Post by RecklessPrudence »

Oh, that's much worse. Imagine the comedown from it! Not only would you be feeling the standard amphetamine aftereffects, but you would no longer be superhuman!

Hell, that could be the villian's shtick. They've managed to temporarily artificially induce superpowers - everything from a speedster's speed, to a metamorph's shapeshifting, to a flying brick's... flying... brickness. Unfortunately, as well as the innate addictiveness of being literally superhuman, the various flavours of superpower require various flavours of illegal drugs... or do they? Our hero(es) find out that something Is Not Right (perhaps when their friends try to become superpowered to help them)*, and attempt to find out more, leading the villian to move to step 2 of their (stupid) master plan, threatening the world with their superpowered animals and hopelessly addicted users, coercing those who aren't just getting a kick out of wrecking shit with superpowers while high with the threat of removing their access to their powerdrug of choice, and using entire warlord's/small ambitious countries' forces, all of which are superpowered (being the only supplier, of course).

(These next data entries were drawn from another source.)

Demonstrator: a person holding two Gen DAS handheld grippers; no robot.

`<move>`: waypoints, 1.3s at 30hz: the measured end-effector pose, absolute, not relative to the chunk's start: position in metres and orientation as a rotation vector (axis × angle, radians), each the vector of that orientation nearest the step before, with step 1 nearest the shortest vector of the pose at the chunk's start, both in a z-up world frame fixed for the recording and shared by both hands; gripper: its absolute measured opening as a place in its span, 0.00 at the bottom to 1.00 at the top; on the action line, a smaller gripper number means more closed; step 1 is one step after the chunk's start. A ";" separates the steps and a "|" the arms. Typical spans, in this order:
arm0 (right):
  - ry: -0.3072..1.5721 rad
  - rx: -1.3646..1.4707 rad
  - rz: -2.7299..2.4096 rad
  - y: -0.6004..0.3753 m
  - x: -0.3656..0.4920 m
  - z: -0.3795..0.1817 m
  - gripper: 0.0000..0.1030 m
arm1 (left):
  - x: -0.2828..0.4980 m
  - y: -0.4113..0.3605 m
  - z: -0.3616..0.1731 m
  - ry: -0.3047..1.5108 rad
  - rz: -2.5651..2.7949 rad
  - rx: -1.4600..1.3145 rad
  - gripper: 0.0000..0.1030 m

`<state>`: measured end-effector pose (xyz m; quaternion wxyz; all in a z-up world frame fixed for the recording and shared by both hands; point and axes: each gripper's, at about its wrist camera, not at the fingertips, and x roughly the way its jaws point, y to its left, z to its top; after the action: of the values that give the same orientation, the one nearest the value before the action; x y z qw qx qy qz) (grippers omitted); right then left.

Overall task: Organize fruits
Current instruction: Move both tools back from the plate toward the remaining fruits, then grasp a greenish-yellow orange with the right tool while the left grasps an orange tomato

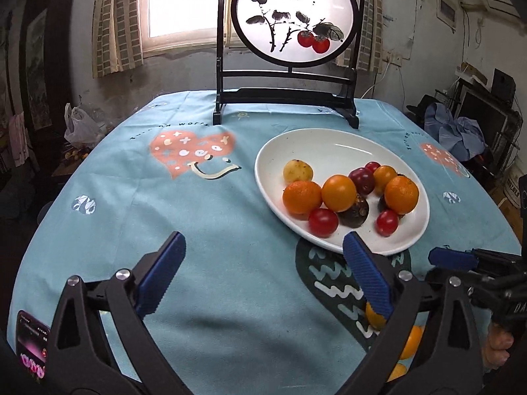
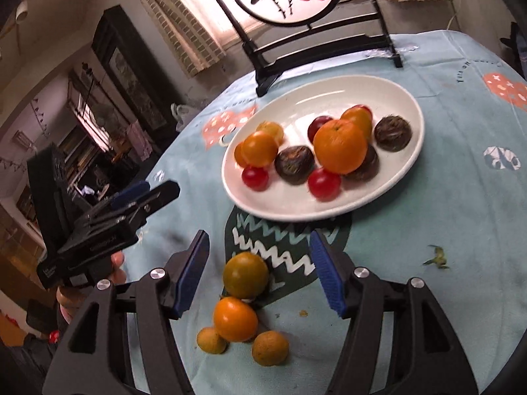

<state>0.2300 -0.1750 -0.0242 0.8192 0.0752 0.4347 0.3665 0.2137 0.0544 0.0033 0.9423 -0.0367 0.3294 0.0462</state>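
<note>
A white oval plate point(image 1: 329, 144) point(image 2: 388, 98) holds several fruits: oranges point(image 1: 338, 192) point(image 2: 341, 146), red tomatoes point(image 1: 323, 222) point(image 2: 324, 182), dark brown fruits point(image 2: 294, 164) and a yellow one point(image 1: 298, 171). On the cloth in front of the plate lie loose fruits: a greenish-orange one point(image 2: 245, 275), an orange one point(image 2: 235, 318) and two small yellow ones point(image 2: 270, 348). My right gripper point(image 2: 260, 276) is open, its jaws either side of the greenish-orange fruit and above it. My left gripper point(image 1: 263, 273) is open and empty over bare cloth left of the plate.
A black stand with a round painted screen point(image 1: 294, 16) stands at the table's back edge. The table has a blue printed cloth point(image 1: 164, 197). A phone point(image 1: 31, 345) lies at the near left. A green scrap point(image 2: 436, 258) lies right of the loose fruits.
</note>
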 end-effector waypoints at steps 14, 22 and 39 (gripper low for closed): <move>0.951 -0.019 0.798 -0.145 0.221 -0.039 0.57 | 0.213 0.065 0.009 0.680 0.097 -0.142 0.95; 0.969 -0.054 0.806 -0.134 0.223 -0.049 0.47 | 0.208 0.065 0.013 0.668 0.085 -0.158 0.95; 0.863 0.191 0.714 -0.185 0.240 -0.021 0.38 | 0.216 0.048 0.000 0.796 -0.131 -0.169 0.94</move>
<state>0.2396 -0.1853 -0.0214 0.8429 0.0902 0.4089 0.3380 0.2165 0.0481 0.0000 0.9162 -0.0819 0.3870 -0.0638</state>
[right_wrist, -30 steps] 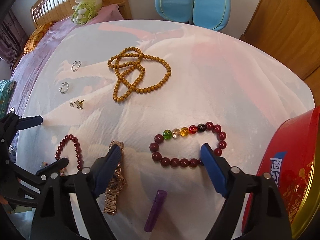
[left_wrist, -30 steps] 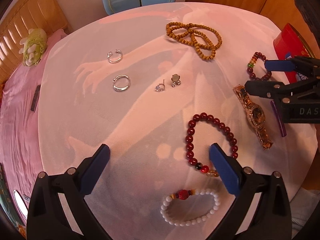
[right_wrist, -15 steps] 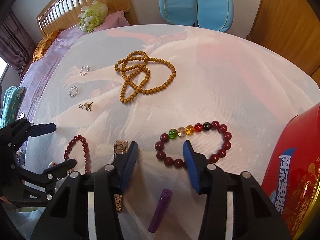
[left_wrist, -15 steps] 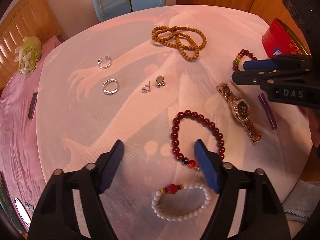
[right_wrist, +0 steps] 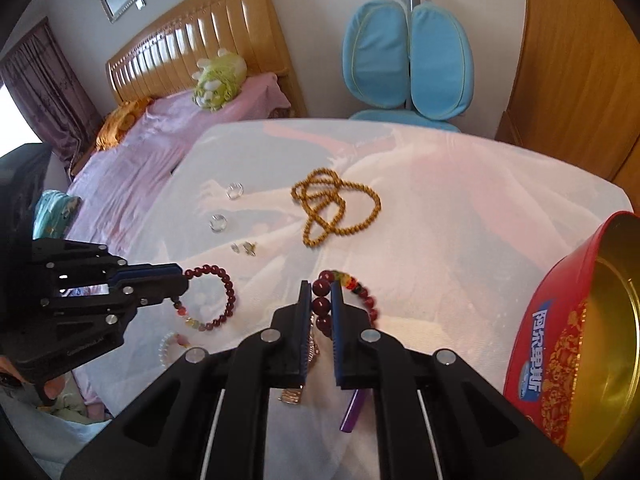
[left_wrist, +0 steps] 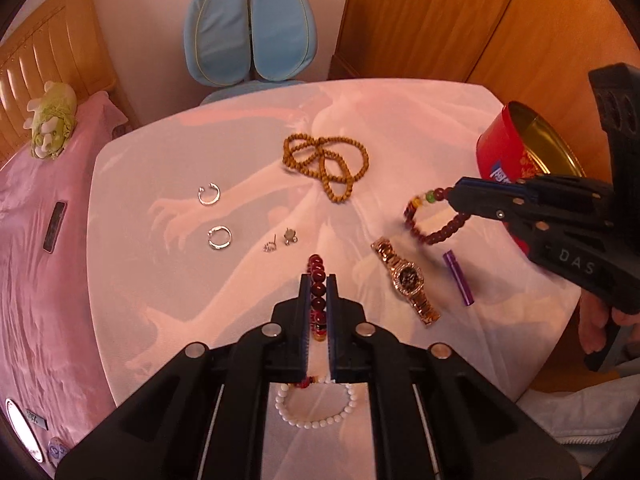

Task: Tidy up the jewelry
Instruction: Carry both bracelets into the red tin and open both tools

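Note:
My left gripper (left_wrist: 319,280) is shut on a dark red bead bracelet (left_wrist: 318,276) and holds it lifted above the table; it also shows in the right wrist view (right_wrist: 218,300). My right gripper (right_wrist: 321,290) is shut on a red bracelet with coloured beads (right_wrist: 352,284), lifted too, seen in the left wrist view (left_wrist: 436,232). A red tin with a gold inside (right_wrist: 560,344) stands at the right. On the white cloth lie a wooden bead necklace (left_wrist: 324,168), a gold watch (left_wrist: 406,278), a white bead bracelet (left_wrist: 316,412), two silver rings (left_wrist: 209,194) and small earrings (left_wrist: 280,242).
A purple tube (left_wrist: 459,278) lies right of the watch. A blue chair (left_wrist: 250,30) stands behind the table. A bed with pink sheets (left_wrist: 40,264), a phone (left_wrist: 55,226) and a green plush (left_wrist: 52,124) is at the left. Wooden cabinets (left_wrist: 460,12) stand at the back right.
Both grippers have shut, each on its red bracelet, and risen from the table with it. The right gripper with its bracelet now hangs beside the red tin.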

Then you have the heroes (by this time, a team-up is inevitable) trying to get to the villian, fighting through all those people who wouldn't be supervillians if it wasn't for the drugs, blah blah blah, close with a Public Service Announcement about Just Say No to Drugs, kids!

* - Hell, in the build-up, you could have copycat heroes, long-time crooks that have lived in fear of being on a job when a hero drops in, people who want to ruin a heroes' life by pretending to be them publicly doing evil stuff, good people who want to help but end up causing even more collateral damage than the usual heroes - and then coming down from it at the worst possible time, people who don't think things through enough (especially when high) and coming down in mid-air or something, and people who have just plain gone mad with power.

(By the way, I was also thinking of the superpowered attack dogs that shoot superpowered killer bees out their mouths. Hell, with this setup, you could make the dogs have Banshee's sonic scream to be an additional threat, and to launch the bees out so the dogs don't immediately swallow them again - like a kickbooster for a missile!)

...Mang.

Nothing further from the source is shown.